Work required: Go through the following data and transcribe exactly the stretch of lines from the one holding "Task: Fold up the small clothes" to the one holding "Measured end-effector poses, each", both included.

Data provided:
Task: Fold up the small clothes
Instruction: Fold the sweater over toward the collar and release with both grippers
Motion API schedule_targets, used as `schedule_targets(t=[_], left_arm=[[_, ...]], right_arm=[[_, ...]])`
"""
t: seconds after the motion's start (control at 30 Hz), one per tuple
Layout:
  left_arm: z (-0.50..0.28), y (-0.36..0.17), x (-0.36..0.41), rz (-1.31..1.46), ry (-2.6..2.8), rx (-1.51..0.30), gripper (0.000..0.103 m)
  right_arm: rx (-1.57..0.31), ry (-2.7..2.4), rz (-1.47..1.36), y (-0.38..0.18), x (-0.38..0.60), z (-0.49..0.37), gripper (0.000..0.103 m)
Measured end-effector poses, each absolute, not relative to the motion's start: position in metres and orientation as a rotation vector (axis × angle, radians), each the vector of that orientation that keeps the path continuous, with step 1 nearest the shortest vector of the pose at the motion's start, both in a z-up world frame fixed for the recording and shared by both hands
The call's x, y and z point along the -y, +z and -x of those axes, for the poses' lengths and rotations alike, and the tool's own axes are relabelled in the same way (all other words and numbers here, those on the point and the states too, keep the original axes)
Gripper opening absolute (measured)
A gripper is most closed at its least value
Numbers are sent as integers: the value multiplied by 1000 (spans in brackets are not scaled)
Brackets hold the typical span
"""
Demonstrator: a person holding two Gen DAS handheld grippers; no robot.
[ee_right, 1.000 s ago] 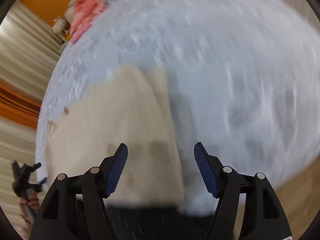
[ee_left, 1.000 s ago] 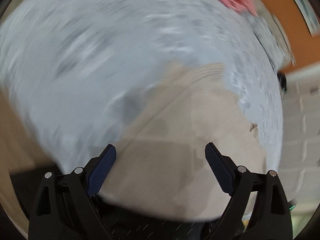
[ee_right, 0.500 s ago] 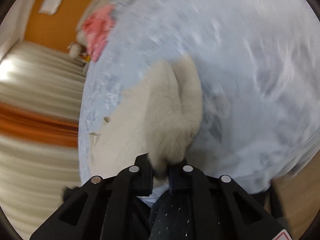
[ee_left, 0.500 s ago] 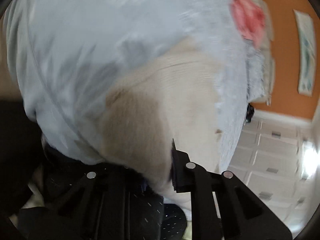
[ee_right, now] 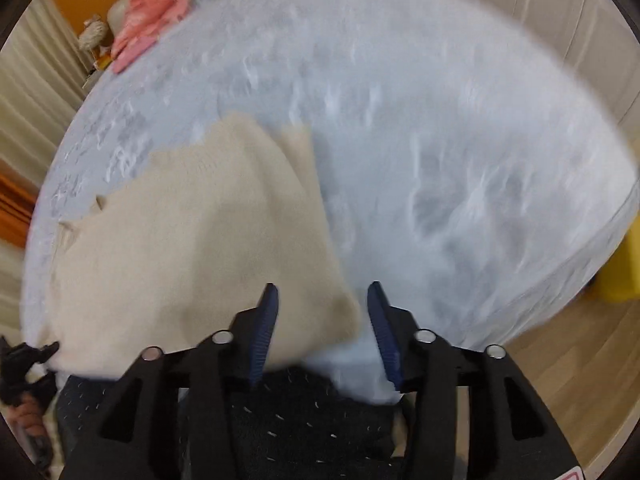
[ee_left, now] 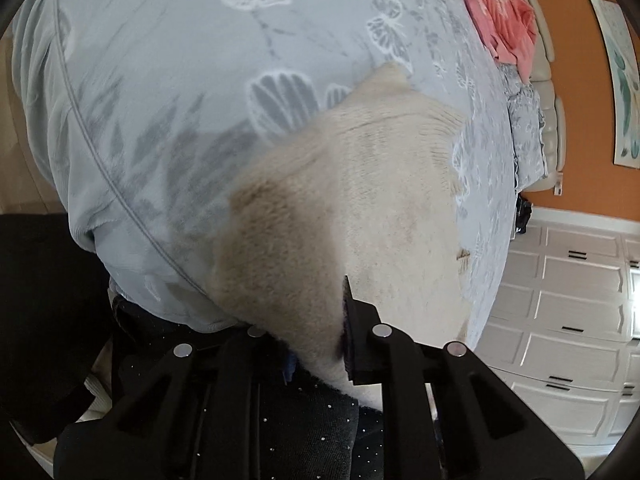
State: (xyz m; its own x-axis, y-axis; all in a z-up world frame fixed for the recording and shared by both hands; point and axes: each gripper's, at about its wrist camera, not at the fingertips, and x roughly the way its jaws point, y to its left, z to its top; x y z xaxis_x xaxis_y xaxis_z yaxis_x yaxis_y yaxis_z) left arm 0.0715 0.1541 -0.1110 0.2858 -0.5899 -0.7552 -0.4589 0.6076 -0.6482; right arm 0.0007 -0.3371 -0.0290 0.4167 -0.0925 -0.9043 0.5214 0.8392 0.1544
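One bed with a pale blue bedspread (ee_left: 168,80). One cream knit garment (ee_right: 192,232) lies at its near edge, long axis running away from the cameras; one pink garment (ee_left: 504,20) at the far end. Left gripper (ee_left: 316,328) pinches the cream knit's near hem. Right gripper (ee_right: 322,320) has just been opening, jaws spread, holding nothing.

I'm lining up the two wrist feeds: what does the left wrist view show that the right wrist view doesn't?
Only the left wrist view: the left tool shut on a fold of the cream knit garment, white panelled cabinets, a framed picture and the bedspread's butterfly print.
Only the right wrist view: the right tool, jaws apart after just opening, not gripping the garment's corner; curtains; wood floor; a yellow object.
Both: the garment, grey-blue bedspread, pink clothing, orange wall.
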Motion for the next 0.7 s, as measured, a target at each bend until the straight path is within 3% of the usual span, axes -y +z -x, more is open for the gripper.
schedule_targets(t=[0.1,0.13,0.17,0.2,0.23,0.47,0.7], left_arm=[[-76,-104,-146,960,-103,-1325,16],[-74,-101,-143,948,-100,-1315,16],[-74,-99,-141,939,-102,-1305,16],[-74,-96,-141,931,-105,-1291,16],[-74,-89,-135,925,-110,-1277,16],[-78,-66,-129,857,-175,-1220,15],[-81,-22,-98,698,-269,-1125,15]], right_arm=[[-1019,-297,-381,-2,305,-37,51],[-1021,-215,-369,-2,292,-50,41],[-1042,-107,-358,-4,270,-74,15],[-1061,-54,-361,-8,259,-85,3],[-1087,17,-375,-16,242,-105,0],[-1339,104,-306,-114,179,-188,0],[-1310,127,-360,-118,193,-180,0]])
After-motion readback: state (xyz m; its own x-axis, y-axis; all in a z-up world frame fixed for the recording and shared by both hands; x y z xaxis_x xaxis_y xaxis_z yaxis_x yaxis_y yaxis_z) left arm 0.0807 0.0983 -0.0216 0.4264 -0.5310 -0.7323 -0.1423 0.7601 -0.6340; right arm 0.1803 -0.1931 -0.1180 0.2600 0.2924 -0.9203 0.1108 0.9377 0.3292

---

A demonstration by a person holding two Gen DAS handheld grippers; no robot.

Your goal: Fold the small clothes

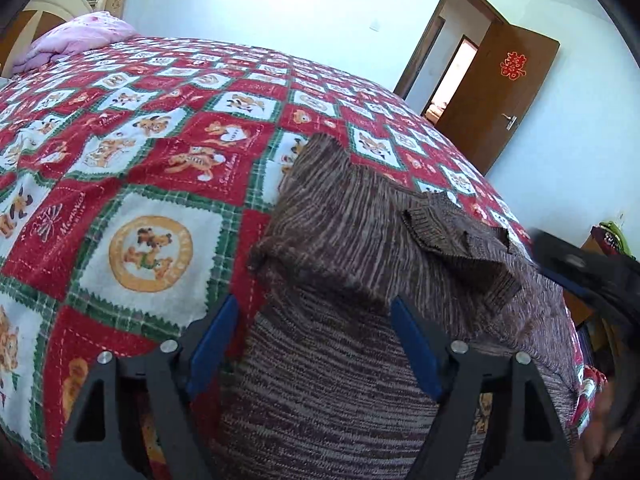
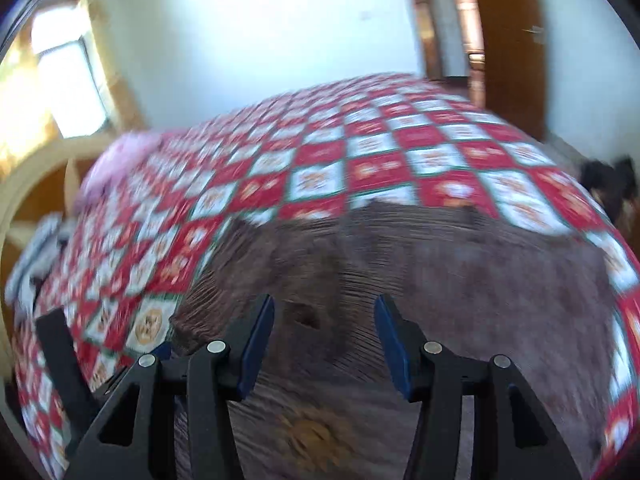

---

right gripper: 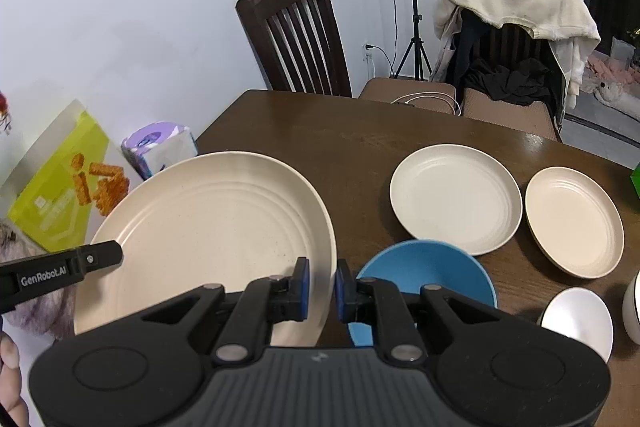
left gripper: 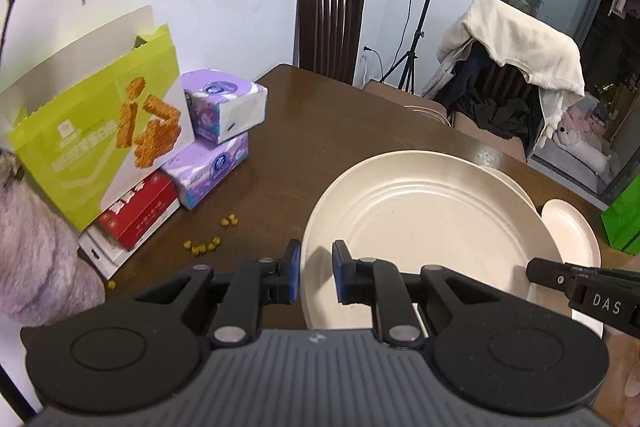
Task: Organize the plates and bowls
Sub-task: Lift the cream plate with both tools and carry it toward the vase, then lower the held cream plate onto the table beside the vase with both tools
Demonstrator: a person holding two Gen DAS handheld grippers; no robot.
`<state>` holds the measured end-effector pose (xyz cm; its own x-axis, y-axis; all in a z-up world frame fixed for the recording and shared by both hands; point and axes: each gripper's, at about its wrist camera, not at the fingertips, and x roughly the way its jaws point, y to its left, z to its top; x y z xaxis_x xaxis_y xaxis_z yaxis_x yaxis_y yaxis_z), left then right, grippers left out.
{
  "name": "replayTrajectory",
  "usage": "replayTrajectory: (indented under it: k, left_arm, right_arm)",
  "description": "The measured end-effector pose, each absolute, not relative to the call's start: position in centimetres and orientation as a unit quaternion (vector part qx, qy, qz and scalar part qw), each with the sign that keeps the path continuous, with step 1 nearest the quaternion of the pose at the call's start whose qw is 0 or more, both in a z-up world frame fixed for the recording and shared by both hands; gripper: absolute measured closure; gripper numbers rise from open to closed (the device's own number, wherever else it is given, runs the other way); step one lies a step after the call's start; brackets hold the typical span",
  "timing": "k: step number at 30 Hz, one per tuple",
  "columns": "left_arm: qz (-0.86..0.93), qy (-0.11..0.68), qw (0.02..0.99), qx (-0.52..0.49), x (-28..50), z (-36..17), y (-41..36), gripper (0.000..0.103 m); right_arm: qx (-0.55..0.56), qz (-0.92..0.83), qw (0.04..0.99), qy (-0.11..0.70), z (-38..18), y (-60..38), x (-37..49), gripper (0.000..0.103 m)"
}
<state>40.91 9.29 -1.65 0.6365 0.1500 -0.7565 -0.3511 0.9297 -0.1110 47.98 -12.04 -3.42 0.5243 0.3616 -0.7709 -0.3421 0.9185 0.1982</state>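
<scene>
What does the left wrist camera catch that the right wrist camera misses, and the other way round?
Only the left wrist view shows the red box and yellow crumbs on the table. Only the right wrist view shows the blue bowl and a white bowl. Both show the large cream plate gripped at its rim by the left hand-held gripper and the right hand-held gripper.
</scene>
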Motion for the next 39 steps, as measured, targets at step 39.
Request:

Solution to this problem:
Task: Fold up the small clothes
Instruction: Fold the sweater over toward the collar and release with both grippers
Motion API schedule_targets, used as `schedule_targets(t=[_], left_arm=[[_, ...]], right_arm=[[_, ...]])`
"""
t: seconds after the motion's start (control at 30 Hz), one per tuple
Layout:
  left_arm: z (-0.50..0.28), y (-0.36..0.17), x (-0.36..0.41), rz (-1.31..1.46), ry (-2.6..2.8), rx (-1.51..0.30), gripper (0.000..0.103 m)
  right_arm: rx (-1.57..0.31), ry (-2.7..2.4), rz (-1.47..1.36), y (-0.38..0.18), x (-0.38..0.60), z (-0.49..0.37), gripper (0.000..0.103 m)
Measured end-effector poses, each absolute, not relative to the motion's start: position in metres and orientation as a rotation vector (axis × angle, radians), each the vector of that orientation that keeps the path continuous, with step 1 nearest the shortest vector of the pose at the motion's start, both in a z-up world frame fixed for the recording and shared by both hands

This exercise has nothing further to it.